Could you copy each line of the listing below that has the word "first"?

Given information>
[Start of Attachment]

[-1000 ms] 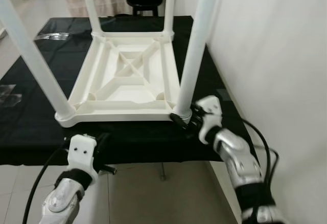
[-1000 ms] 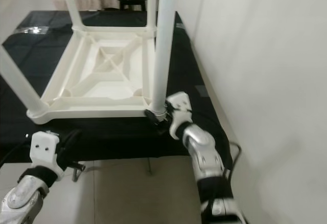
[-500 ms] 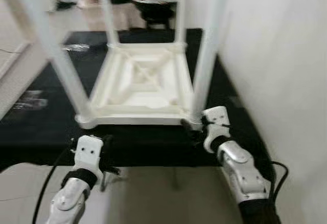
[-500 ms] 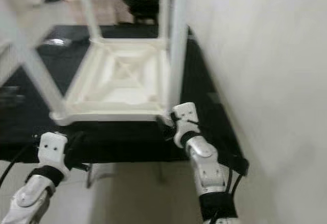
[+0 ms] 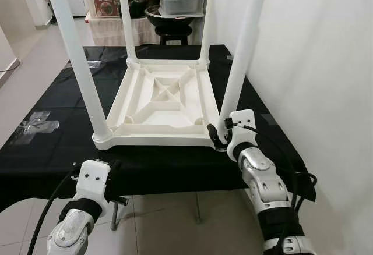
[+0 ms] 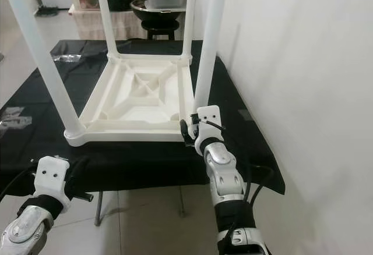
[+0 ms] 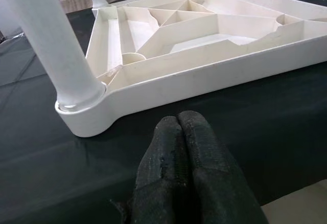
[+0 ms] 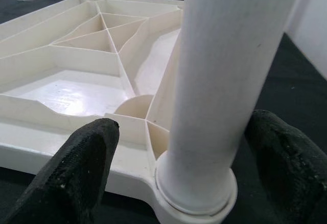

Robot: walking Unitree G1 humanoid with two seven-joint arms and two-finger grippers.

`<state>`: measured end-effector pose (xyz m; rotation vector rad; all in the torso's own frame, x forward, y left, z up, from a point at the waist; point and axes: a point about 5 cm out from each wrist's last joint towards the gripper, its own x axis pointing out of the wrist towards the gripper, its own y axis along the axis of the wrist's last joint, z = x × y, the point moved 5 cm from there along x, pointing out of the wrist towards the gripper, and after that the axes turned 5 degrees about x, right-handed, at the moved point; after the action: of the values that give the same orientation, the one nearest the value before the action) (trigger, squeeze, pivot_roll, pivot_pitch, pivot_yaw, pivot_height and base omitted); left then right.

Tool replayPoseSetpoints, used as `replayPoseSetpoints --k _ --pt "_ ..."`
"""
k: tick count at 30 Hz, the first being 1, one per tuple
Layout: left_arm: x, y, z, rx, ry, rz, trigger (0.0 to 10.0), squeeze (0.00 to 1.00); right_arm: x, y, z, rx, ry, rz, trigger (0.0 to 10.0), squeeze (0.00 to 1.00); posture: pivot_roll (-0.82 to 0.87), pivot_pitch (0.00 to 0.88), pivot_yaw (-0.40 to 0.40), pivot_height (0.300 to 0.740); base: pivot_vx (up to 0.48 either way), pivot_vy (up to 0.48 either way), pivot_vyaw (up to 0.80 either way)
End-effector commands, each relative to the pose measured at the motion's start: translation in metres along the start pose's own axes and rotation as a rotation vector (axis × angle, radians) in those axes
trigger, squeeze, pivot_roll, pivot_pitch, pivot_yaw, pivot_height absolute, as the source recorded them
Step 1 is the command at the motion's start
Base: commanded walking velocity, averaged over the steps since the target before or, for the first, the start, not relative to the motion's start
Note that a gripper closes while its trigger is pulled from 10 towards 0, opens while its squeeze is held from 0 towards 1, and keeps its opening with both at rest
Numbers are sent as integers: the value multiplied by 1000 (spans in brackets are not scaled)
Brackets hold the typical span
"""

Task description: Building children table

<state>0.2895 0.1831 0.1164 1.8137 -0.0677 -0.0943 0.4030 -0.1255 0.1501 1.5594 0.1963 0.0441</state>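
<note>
The white plastic children's table (image 5: 157, 101) lies upside down on a black cloth, its four legs pointing up. My right gripper (image 5: 220, 140) is at the foot of the near right leg (image 5: 240, 57). It is open, with one black finger (image 8: 84, 165) on each side of the leg (image 8: 225, 81) and a small gap on both sides. My left gripper (image 7: 179, 127) is shut on nothing. It hovers low over the cloth's front edge, a little short of the corner that carries the near left leg (image 7: 48, 40).
The black-clothed work table (image 5: 46, 150) ends close in front of me, with tiled floor (image 5: 169, 220) below. A white wall (image 5: 315, 63) runs close along the right. Clear plastic wrappers (image 5: 35, 124) lie on the cloth at left. A stool and storage boxes (image 5: 175, 10) stand behind.
The camera has lifted and steadied, so the leg tops now show. Both grippers keep their places against the table: the right at the leg's foot, the left at the front edge.
</note>
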Motion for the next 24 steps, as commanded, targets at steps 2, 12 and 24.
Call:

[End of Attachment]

The completed task>
k: tick count at 30 Hz, the first being 1, one per tuple
Base: commanded walking velocity, averaged over the steps since the target before or, for the first, the start, not relative to the motion's start

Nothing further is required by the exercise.